Brasília, DF – O ministro André Mendonça, do Supremo Tribunal Federal (STF), determinou a abertura de um inquérito na Polícia Federal para investigar a participação do senador e candidato à Presidência Flávio Bolsonaro (PL-RJ) no financiamento do filme Dark Horse, cinebiografia sobre o ex-presidente Jair Bolsonaro. A abertura da apuração atendeu a um pedido formal da PF e contou com o parecer favorável da Procuradoria-Geral da República (PGR).
Flávio passou a figurar formalmente como investigado em 22 de julho. Os investigadores concentram a apuração em transferências financeiras de R$ 61 milhões autorizadas pelo empresário Daniel Vorcaro, ex-controlador do Banco Master. A corporação apura se o valor acabou liberado após pedido direto do senador.
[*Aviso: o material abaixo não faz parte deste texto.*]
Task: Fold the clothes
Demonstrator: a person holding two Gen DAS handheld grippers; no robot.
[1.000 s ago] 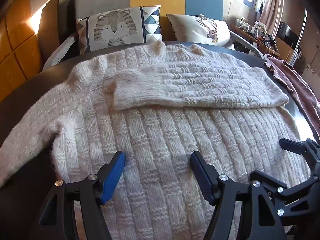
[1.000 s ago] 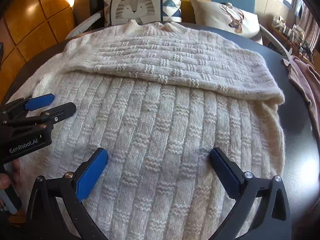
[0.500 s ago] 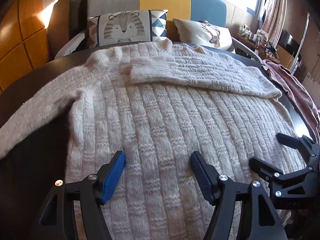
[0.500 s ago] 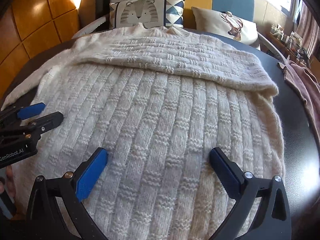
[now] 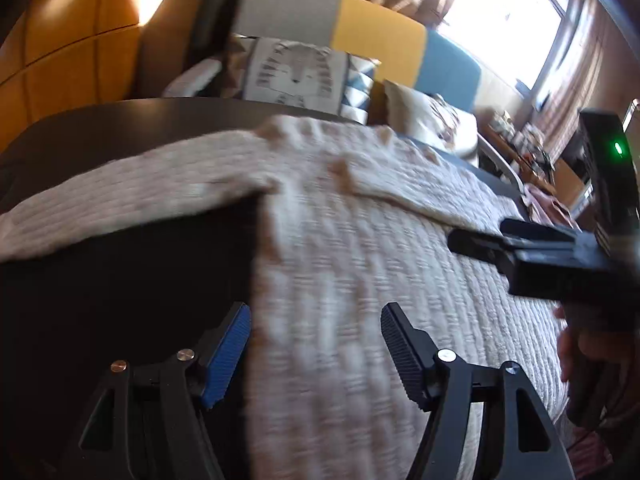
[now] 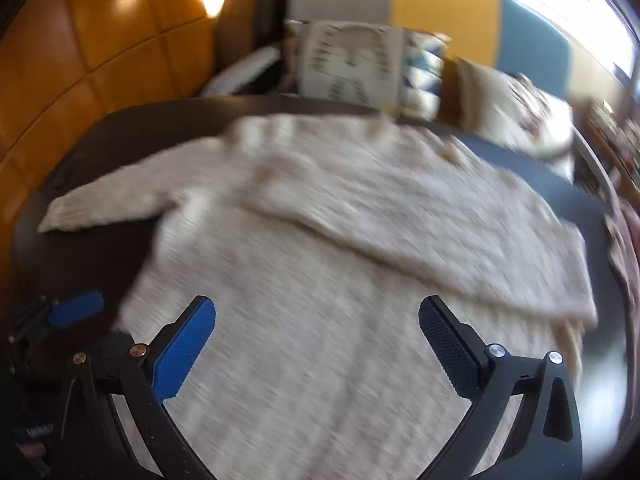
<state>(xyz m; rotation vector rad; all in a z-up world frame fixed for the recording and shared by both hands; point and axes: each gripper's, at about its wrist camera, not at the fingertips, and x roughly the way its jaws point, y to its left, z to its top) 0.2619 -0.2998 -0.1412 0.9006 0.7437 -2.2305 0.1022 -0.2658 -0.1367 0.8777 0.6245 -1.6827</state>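
Both the left gripper (image 5: 316, 344) and right gripper (image 6: 318, 340) hang with jaws apart and empty above the sweater (image 6: 340, 280), likely poised for its outstretched sleeve (image 6: 108, 204) at frame left.

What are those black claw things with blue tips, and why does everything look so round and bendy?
They are two hand-held grabbers, one in each of a person's hands. Each carries a little camera with a very wide lens, which bends the picture. One picture looks out from the left gripper, the other from the right gripper. Each also glimpses the other at its edge. Both are open and hold nothing. Below them a cream knitted sweater lies spread on a dark table, one sleeve folded across it, the other sleeve lying out to the side. Behind are cushions and a sofa. The person is folding clothes.
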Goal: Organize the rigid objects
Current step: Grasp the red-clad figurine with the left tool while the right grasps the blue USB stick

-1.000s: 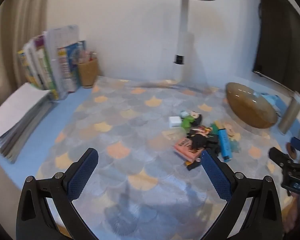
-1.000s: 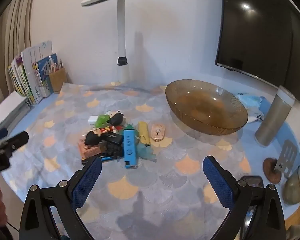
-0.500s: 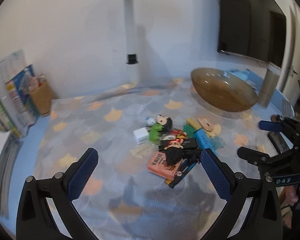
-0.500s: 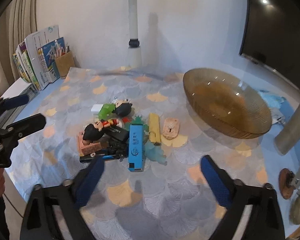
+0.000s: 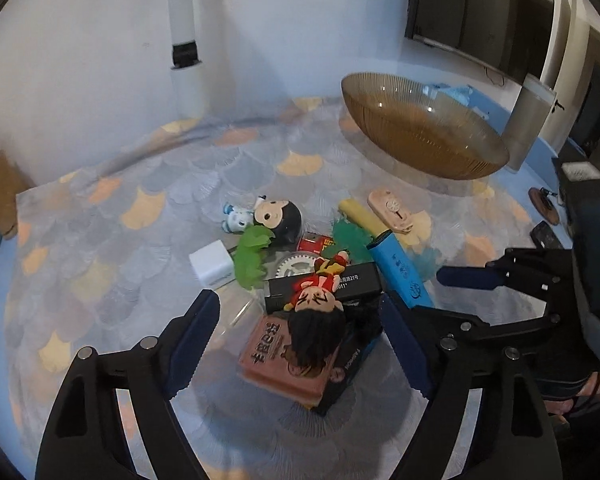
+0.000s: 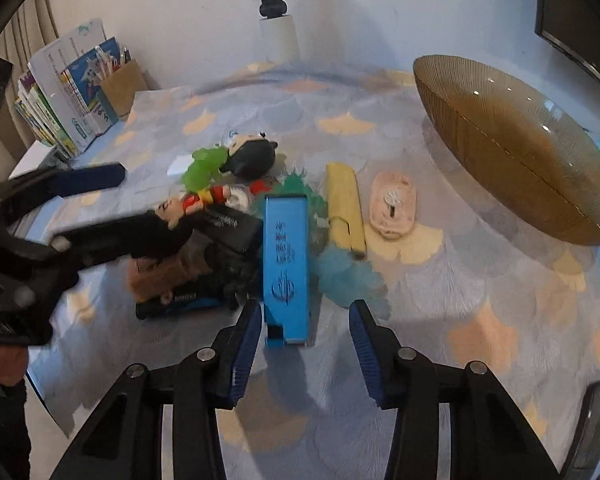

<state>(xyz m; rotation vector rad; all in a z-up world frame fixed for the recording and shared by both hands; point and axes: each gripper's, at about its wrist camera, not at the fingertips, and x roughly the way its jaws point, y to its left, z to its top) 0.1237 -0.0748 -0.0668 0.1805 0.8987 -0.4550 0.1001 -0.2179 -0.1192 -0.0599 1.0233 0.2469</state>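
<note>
A pile of small items lies on the scale-patterned mat (image 5: pixel 148 208). My left gripper (image 5: pixel 300 344) hangs low over the pile's near end, jaws closing. A pink box (image 5: pixel 272 352) and the head of a red-dressed doll (image 5: pixel 320 300) lie between its fingers, untouched by the pads. My right gripper (image 6: pixel 305 354) straddles the near end of a long blue box (image 6: pixel 286 256), jaws closing, with a gap still showing on the right side. A yellow bar (image 6: pixel 344 208), a pink flat gadget (image 6: pixel 392 204), a black box (image 5: pixel 324 286) and a white cube (image 5: pixel 212 266) lie around.
An amber glass bowl (image 6: pixel 520 148) stands at the right of the mat, with a grey tumbler (image 5: pixel 528 124) behind it. A white lamp post (image 6: pixel 276 28) rises at the back. Books (image 6: pixel 60 100) and a brown pen holder (image 6: pixel 122 86) stand at the far left.
Both grippers have come down and closer to the pile. The right jaws have narrowed around the blue box's end. The left gripper has swung right and narrowed slightly over the pink box.
</note>
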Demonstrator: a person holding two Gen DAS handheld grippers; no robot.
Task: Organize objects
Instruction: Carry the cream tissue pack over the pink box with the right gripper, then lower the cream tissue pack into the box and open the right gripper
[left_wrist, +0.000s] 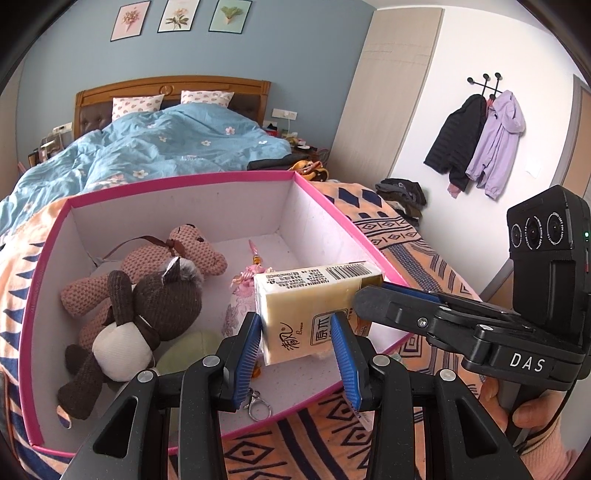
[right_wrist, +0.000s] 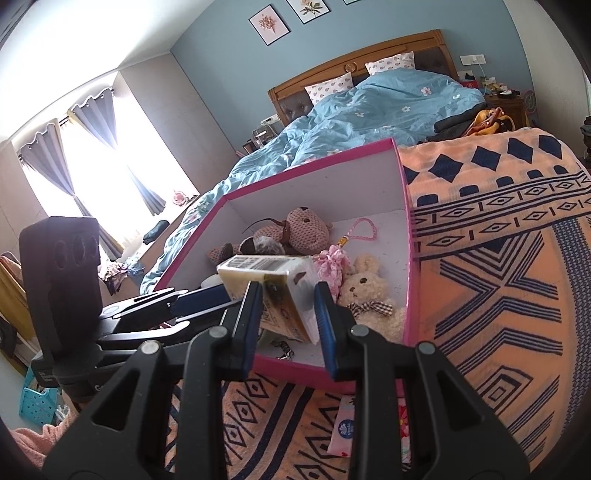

O ex-deputado federal Eduardo Bolsonaro também entrou na mira dos policiais federais como suposto recebedor de parcelas desses recursos.
No pedido encaminhado ao STF para a abertura de procedimento em apartado, a PF formalizou as suspeitas:
“A Polícia Federal requer a instauração de PET sigilosa em apartado, vinculada ao INQ 5026, para apurar a possível prática dos crimes de lavagem de dinheiro, evasão de divisas, corrupção e outros delitos correlatos, que teriam sido praticados, em tese, pelo Senador da República Flávio Nantes Bolsonaro, no contexto de financiamento para a produção de obra cinematográfica denominada Dark Horse junto ao Banco Master do banqueiro Daniel Bueno Vorcaro.”
O clima no comitê de Flávio Bolsonaro se agravou com o cumprimento de mandados da Operação Make Up, autorizada pelo ministro Flávio Dino. A ação mirou o deputado federal Mário Frias (PL-SP) e a empresária Karina Gama, proprietária da GoUP, produtora responsável pela realização do filme. As investigações revelaram o direcionamento de emendas parlamentares para abastecer a rede de empresas de Karina e viabilizar a obra cinematográfica.
Com receio de sofrer buscas e apreensões ou até a decretação de prisão pelo Supremo, Flávio Bolsonaro montou um plantão de advogados para intervir de imediato caso houvesse mandados judiciais contra ele. O senador e seus aliados já esperavam a ação policial porque o gabinete de André Mendonça tinha conhecimento, desde 3 de setembro, da decisão de Flávio Dino. No despacho, Dino apontou Mário Frias como articulador central de um grupo organizado para captar e desviar recursos públicos. As duas investigações no STF se cruzam exatamente no rastro do dinheiro movimentado para viabilizar Dark Horse.